The Southern Canadian Rockies are one of the best studied thrust belts in the world due to their easy accessibility, good general access to data, excellent exposure, and a long history of observations.  Folds in the Rockies have also been described but are generally discounted in importance to the regional structural deformation due to the fact that the amount of strain represented in the folding is minor compared to the exceedingly large displacement strain on the thrust faults.  However, the folding gives great insight into the kinematics of the system.  Close observations of the fold bring up issues with palinspastic restorations, timing of thrusts, thrust linkage, and accepted models of fold propagation.
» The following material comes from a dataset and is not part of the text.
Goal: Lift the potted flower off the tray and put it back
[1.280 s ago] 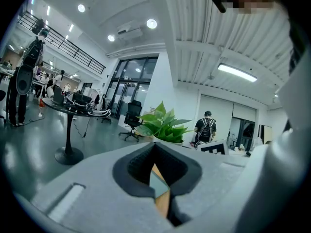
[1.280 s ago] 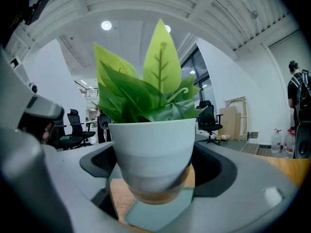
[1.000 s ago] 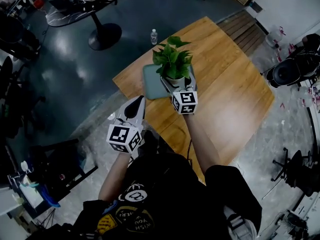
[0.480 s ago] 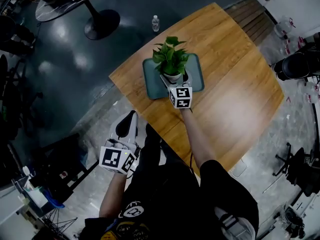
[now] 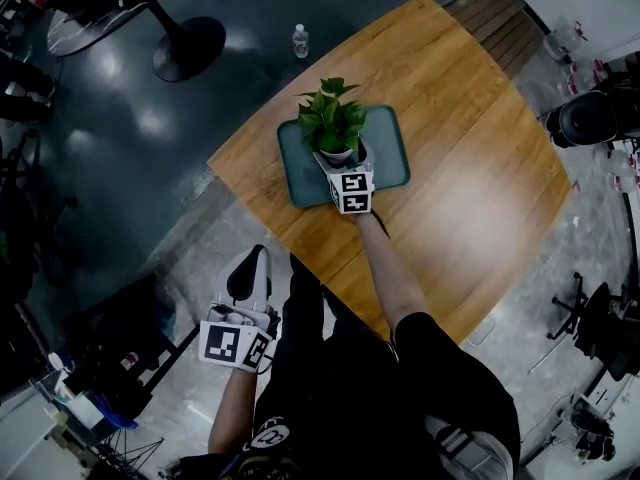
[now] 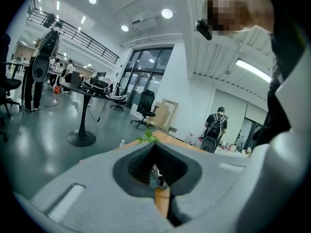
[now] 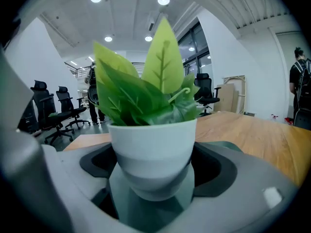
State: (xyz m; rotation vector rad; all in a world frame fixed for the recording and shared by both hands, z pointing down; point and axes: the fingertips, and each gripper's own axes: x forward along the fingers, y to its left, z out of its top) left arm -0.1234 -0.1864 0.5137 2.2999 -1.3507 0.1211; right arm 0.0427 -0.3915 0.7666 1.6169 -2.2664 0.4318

The classic folds observed at Mt Kidd and other areas are related to thrust failure.  These folds can be considered as the creep prior to reaching the yield point and catastrophic failure in mechanics.  These types of folds form prior to fault failure.  In general the failure does not migrate from depth to surface but is a series of minor tears that coalesce into one continuous failure surface.  Thus, the concept of fault propagation fold model representing a fault migrating to surface is likely kinematically problematic although it will fit some geometry scenarios.  Reliance on seismic data to map the broad structure is useful but seismic is unable to image the vertical surfaces that are characteristic of these folds so that the folds are often over looked when relying solely on subsurface data.

Folds associated with faulting have a remarkably consistent fold style.  There is a tight hanging wall anticline (interlimb angle less than 90 degrees), which has an over-thickened hinge and a thin forelimb.  There is also a corresponding tight footwall syncline with and over-thickened hinge and a thinned backlimb.  The cut-offs angles are high averaging approximately 90 degrees.  The fundamental anisotropy of the bedding contributes substantially to the fold style and is likely one of the controlling influences on the fold.  This style of fold is observed at different scales from hand samples to the sides of mountains.  These folds appear to be fixed hinge model, which will have implication to fracture distribution and style.

Paul MacKay received a B.Sc.(honours, geological sciences) from Queen’s University in 1980 and a Ph.D. from the University of Calgary (1991). He initially worked for Amoco Canada then moved to Morrison Petroleums, Northstar Energy, and Devon Canada before beginning an international consulting practice. He is currently President of Shale Petroleum Ltd. a private oil company based in Calgary, Alberta. His expertise is in fracture systems, petroleum exploration and development in structurally complex reservoirs. He teaches field courses in Structural Geology/Geophysics in the Canadian Rockies and field seminars on Fractured Reservoirs in Wyoming. He is an Adjunct Professor in the Department of Geology and Geophysics at the University of Calgary and is the Past-President of the Canadian Society of Petroleum Geologists. He is a member or the CSPG, CSEG, AAPG, and APEGA.